The last post suggested three hikes that were good options for escaping crowds and still enjoying awesome scenery. However, these were all longer hikes and required longer time commitments. Time might not be available to get out for several hours to make the long journeys on these trails. Fortunately, Mount Shasta has plenty of shorter trails with plenty of opportunity to disappear and include quiet solitude even though it is one of the busiest recreation weekends of the year. The opportunity to enjoy so many trails without a lot of company results from the combination of the sheer number of trails around Mount Shasta and the fact that so many of them are seldom used. There are many more trails that offer great scenery and solitude than can be listed here but for the sake of continuity, I will limit to three. These trails are beautiful, little used, and are easy to get to no matter what kind of vehicle you drive, essentially beginning along paved roads. This is especially useful if you are traveling through the area and don’t have the means to travel some of the rougher roads that access remote trailheads.
It continues to amaze me how under appreciated the entire length of the McCloud River Trail is. The section along the falls naturally and deservedly attracts the most attention but the rest of the trail has some really nice features and follows the upper reaches of one of Northern California’s great rivers. The hike begins at the remote Algoma campground, near Bartle. At first it runs parallel to the river through a shallow canyon. The trail is routed along a steep slope, high above the river. It weaves in and out of trees as the river rushes below. The water here is swift moving and raucous. Eventually the trail leaves the canyon and enters a wide flood plain.

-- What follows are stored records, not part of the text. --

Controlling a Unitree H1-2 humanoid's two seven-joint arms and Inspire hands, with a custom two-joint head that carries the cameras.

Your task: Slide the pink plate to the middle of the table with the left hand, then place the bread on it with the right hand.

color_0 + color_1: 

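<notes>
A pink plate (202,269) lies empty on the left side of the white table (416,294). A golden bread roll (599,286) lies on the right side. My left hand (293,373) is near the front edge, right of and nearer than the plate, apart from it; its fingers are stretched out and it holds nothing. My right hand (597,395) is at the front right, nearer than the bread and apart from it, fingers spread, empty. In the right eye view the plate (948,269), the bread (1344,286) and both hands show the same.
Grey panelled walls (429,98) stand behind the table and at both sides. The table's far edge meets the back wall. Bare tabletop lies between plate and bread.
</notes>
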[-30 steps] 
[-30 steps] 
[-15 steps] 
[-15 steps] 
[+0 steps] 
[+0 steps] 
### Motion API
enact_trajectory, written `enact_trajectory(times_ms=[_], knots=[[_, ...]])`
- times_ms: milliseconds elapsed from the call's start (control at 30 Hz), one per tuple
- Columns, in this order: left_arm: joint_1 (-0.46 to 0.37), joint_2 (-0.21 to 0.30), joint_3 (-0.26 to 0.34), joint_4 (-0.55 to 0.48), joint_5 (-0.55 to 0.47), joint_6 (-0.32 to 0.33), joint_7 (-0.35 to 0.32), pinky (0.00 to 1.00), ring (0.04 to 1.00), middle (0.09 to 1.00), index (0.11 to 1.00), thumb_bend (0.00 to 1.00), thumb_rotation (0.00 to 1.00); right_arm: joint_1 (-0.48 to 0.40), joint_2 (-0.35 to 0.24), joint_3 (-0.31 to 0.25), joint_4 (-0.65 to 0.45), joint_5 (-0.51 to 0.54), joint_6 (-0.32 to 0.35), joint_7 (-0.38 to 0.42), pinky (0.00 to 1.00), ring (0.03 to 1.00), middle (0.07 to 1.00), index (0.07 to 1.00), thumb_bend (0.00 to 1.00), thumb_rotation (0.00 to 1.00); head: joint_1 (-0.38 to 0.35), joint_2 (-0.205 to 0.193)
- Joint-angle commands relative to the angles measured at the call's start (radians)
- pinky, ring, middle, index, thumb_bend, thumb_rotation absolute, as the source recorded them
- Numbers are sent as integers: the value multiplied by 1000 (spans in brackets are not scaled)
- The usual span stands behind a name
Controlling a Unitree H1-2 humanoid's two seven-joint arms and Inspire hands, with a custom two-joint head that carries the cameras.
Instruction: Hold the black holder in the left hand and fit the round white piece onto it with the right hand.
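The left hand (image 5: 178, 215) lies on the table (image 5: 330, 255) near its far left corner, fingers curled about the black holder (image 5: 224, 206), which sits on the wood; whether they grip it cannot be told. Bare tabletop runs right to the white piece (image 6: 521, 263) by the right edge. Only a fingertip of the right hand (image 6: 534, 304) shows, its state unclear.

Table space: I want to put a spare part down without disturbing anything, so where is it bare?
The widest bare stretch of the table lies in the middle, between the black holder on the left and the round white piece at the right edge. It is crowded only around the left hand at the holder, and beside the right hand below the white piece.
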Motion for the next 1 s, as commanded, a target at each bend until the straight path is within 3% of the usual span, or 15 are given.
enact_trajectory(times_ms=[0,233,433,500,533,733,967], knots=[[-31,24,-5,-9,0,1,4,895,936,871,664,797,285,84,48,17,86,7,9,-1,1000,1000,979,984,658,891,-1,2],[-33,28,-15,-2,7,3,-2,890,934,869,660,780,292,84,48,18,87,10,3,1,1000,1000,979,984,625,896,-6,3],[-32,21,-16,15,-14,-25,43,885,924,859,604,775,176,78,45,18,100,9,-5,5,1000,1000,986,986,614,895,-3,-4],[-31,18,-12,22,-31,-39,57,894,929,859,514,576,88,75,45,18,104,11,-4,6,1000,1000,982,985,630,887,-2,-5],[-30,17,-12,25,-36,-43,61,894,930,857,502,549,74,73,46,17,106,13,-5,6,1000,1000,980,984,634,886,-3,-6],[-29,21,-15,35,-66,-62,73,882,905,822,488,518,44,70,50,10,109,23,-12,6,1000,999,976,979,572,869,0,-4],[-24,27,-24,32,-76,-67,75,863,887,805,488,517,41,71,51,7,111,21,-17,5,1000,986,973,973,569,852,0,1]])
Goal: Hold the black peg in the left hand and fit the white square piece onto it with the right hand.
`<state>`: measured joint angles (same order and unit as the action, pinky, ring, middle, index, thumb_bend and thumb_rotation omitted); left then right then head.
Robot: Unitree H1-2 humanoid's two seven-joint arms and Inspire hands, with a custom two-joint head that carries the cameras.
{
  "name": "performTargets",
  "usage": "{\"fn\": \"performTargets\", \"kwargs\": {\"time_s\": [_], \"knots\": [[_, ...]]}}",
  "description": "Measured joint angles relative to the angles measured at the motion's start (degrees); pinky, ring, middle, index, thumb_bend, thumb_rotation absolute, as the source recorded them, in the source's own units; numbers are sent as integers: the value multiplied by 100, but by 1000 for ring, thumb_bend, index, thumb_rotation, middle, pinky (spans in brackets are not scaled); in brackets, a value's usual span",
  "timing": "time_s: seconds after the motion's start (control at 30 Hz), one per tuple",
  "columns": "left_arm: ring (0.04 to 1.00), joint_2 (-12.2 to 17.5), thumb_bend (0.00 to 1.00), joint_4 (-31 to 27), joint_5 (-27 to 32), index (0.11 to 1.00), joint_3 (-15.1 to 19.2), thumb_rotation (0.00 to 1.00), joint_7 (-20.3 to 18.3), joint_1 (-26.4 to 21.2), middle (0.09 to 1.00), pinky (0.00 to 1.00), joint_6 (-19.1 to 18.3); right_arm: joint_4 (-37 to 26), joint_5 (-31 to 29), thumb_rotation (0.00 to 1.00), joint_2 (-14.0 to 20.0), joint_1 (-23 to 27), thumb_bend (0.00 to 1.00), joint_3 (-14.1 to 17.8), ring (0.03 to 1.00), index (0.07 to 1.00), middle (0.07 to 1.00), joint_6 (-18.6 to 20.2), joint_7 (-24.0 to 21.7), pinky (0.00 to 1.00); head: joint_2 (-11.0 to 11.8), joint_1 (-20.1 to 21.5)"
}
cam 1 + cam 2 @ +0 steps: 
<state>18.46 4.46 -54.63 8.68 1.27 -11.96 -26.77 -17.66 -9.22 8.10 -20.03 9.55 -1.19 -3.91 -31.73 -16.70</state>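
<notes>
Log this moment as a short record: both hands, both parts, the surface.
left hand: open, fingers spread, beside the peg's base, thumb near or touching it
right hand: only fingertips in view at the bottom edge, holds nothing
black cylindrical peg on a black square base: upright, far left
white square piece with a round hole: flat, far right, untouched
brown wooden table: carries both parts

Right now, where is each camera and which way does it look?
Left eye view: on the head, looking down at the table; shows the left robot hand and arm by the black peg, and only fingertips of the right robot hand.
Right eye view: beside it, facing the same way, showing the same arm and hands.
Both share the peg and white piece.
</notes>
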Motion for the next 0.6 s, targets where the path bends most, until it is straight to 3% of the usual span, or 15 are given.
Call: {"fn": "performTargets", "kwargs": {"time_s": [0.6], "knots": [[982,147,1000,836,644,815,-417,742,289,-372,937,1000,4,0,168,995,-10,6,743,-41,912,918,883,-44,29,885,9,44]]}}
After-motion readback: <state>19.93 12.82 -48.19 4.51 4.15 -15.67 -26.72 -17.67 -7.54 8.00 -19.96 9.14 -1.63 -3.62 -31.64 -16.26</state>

The river is separated from the trail at times but they eventually rejoin and run parallel again through Skunk Hollow and Nitwit Camps, where there are nice swimming holes.
Almost every trail in the Shasta Valley is a great place to find glorious Mount Shasta views and solitude any time of the year. Consequently, all of the trails out here could be good choices for a lonely hike, with the lone exception of Pluto’s Cave. The path up Yellow Butte is one of my favorites. It has the obligatory views of the great mountain, including the Bolam and Whitney Glaciers. The hike up also has immersive vistas of the mountains around the southeastern corner of the valley, including Sheep Rock, Herd Peak, the Goosenest and Whaleback and even a glimpse of the somewhat more elusive Ash Creek Butte. The hike itself climbs from Highway 97 to the summit of Yellow Butte, maintaining a steady but very moderate grade. The high desert landscape means that views are constant for the entire duration of the hike. This is a particularly good outing to watch the sun set on Mount Shasta.
The Parks Creek Trailhead on the Pacific Crest Trail is one of the most popular trailheads in the Mount Shasta area. However, almost all of the traffic heads south, toward Deadfall Basin. Few hikers follow the PCT to the north, rounding the head of High Camp Basin and then coming down to the summit of the Cement Bluff and diminutive Bluff Lake. The truth is, this is not a short hike, racking up a little over 9 miles round trip from the trailhead to the lake and back. However, almost the entire hike is on a level, easy grade that makes the miles melt away faster than normal. Moreover, the scenery is fantastic. Most of the trail travels through rocky terrain, where forests are thin and views are great. Occasional meadows and creeks punctuate the wide arc around the headwaters of High Camp Creek. Lots of unusual geology also adds a significant amount of interest to an already wonderful hike.